Пятидесятые годы — это А. Баталов, Е. Урбанский; 60-е — И. Смоктуновский, В. Шукшин; 70-е неотделимы от В. Высоцкого, В. Дворжецкого, П. Луспекаева. Все они разные, непохожие. В общей полифонии времени каждый из них вел свою тему. Кто-то ее терял, потом опять возвращался к ней, кому-то жизнь не дала высказаться, прервав на полуслове. Олег Даль не только имел свою тему, но сумел протянуть ее из одной эпохи в другую, захватив и то время, что было «до него», — конец 50-х, и то, что настало после, — 80-е, предвосхитив в своих откровениях эпоху благотворных перемен, которых он так ждал, но не дождался.
От мальчиков 60-х, с их жаждой перемен и невозможностью что-либо изменить, пошла тема человека, попавшего под общественно-социальный пресс и растерявшегося под его натиском.
Их было всего пять, этих героев, составивших своеобразный портрет «лишнего человека» эпохи 70-х, «героев нашего времени».

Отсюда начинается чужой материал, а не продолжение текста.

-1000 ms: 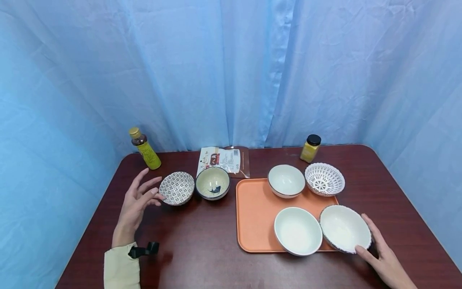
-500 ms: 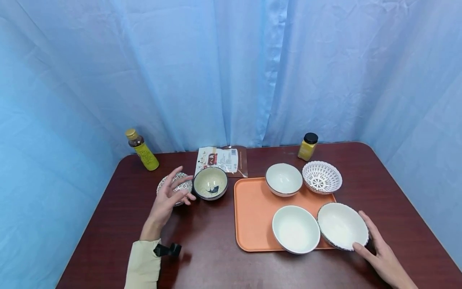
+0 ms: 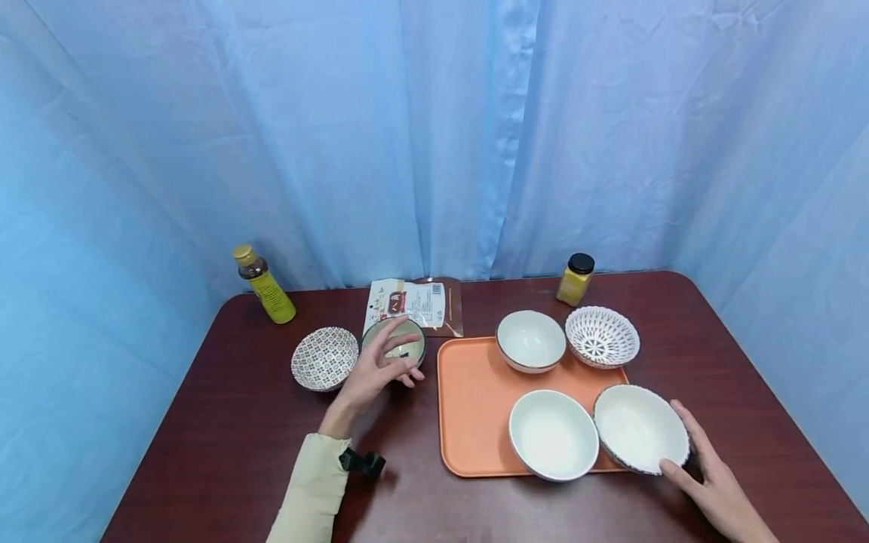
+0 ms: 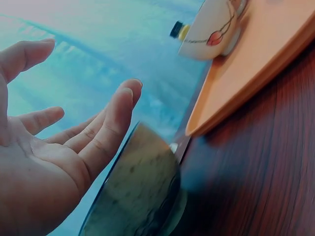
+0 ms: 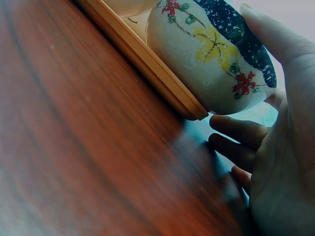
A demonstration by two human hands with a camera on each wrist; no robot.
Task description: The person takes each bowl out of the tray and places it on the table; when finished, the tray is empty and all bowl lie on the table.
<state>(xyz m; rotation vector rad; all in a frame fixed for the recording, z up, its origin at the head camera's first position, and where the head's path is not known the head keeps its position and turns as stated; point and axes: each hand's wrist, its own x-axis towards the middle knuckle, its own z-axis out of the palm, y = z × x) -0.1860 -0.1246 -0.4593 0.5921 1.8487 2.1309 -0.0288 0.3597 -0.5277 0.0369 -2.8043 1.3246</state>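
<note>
A: What's the right hand up to?
B: It grasps the flowered bowl by thumb and fingers, at the near right corner of the tray.
A: And the left hand?
B: Loosely spread, holding nothing, by the green bowl; I can't tell whether they touch.
A: Farther back?
B: A packet behind the green bowl, a bottle left, a jar right.

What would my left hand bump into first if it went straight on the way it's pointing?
Probably the dark-rimmed green bowl, which your left hand overlaps in the head view. Its height above the rim is unclear; if it clears the bowl, the white-and-brown food packet seems next.
</note>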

У актера и раньше, и позднее бывали случаи, когда фильмы, телепередачи с его участием или задерживались, или замалчивались, или не выпускались совсем. С момента истории с «Женей, Женечкой и „катюшей“» такая история произошла с фильмом «Тень», телефильмом-концертом «Военные-сороковые», телефильмом «Обыкновенная Арктика», телепередачей «Трубка коммунара», фильмом «Приключения принца Флоризеля». Причины чаще всего граничили с идиотизмом. Например, выпуск телефильма по произведениям Стивенсона задержался на год из-за… названия (первоначально картина называлась «Клуб самоубийц, или Приключения одной титулованной особы»). Но к 1980 году Даль уже хорошо осознавал положение вещей. Узнав, в чем дело, он заметил режиссеру Е. Татарскому: «А я-то думал, что опять из-за меня». Чем страшнее и жестче он говорил о своем времени, тем большему остракизму подвергались фильмы его темы. Это прослеживается почти хронологически.

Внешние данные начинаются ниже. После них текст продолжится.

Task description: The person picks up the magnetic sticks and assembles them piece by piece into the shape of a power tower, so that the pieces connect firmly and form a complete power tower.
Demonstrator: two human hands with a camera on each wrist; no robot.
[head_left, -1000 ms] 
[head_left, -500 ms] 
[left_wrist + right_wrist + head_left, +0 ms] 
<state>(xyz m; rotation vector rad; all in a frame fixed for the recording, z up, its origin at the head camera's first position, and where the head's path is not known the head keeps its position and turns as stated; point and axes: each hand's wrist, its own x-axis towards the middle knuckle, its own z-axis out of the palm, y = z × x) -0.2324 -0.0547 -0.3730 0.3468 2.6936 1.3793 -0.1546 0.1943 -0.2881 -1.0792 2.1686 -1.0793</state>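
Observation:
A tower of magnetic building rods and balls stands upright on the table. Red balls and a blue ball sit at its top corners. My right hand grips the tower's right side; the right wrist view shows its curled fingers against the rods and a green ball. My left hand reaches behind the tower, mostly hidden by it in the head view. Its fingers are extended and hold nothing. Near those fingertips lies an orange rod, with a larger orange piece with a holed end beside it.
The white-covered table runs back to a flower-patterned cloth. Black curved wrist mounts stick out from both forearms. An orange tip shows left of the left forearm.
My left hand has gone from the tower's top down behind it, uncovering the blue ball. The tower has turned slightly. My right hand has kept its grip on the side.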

Телеспектакль «По страницам журнала Печорина» был показан по ЦТ без проблем и много раз повторялся. «Плохой хороший человек» вышел на экраны кинотеатров тоже без особых трудностей. «Удар рога» дважды демонстрировался (основной просмотр и повторный) и был смыт с видеопленки (ее в то время не хватало). У телевидения, правда, существует телерадиофонд, и спектакль вполне был достоин, чтобы его сохранить. Но такая судьба постигла почти все видеоматериалы, связанные с Далем. «В четверг и больше никогда» по сценарию А. Битова в прокате практически не был — в Москве всего два дня, связанный по рукам и ногам формулировкой (общепринятой в то время) «фильм ограниченного проката». Что же касается «Отпуска в сентябре» по драме А. Вампилова «Утиная охота», он пробился к зрителю через восемь лет после создания и через шесть лет после смерти артиста.